▶ **Task prompt**
Return all lines in the data where the string "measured" can be found.

▶ **Stored entries**

◇ ◇ ◇

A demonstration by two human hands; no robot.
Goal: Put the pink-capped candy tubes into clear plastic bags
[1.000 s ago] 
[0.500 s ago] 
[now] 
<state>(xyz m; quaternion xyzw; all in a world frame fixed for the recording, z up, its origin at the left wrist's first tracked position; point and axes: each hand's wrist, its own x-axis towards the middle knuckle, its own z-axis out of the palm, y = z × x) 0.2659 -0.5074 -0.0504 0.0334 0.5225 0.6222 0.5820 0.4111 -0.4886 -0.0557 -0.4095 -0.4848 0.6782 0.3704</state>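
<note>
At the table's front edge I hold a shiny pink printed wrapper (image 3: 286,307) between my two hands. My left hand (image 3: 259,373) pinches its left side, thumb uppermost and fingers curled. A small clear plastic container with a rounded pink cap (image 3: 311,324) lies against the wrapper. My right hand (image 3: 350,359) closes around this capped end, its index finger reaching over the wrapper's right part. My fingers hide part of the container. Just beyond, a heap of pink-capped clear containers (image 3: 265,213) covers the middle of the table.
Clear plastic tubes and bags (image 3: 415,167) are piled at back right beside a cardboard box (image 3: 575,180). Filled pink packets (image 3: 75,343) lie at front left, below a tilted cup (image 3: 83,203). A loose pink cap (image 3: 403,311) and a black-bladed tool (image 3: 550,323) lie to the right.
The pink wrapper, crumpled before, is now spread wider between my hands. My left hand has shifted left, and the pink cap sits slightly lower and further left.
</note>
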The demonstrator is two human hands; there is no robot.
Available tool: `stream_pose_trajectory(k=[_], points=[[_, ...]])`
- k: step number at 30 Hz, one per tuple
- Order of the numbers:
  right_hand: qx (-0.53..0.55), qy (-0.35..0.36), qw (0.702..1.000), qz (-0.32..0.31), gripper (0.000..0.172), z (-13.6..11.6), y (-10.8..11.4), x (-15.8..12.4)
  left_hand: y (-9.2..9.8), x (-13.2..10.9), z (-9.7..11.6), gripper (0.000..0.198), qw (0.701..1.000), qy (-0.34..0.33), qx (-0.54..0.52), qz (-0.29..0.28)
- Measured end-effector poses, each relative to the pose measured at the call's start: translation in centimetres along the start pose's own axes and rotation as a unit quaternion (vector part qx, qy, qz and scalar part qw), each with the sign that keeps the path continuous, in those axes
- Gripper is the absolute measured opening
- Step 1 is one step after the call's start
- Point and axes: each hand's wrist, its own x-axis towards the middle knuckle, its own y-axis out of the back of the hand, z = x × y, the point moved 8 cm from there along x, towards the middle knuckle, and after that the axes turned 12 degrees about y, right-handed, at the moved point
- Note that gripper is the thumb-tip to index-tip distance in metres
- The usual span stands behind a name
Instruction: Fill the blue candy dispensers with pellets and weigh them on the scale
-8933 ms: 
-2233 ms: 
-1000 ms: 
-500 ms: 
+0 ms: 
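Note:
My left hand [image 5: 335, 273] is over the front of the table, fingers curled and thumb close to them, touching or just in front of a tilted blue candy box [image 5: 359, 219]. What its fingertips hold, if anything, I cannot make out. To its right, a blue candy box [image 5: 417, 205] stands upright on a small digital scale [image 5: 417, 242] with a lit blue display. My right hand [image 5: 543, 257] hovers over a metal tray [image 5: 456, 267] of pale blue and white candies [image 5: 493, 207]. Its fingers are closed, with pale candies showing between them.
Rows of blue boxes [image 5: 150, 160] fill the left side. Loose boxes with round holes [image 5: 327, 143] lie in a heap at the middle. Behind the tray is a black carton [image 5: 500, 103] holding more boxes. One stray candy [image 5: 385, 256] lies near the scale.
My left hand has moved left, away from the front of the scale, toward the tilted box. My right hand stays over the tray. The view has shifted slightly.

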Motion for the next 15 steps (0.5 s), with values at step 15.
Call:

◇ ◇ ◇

▶ **Expected output**
- Measured end-effector poses, each relative to the pose measured at the call's start: translation in centimetres along the start pose's own axes and rotation as a unit quaternion (vector part qx, qy, qz and scalar part qw), each with the sign that keeps the path continuous, in those axes
- Gripper is the absolute measured opening

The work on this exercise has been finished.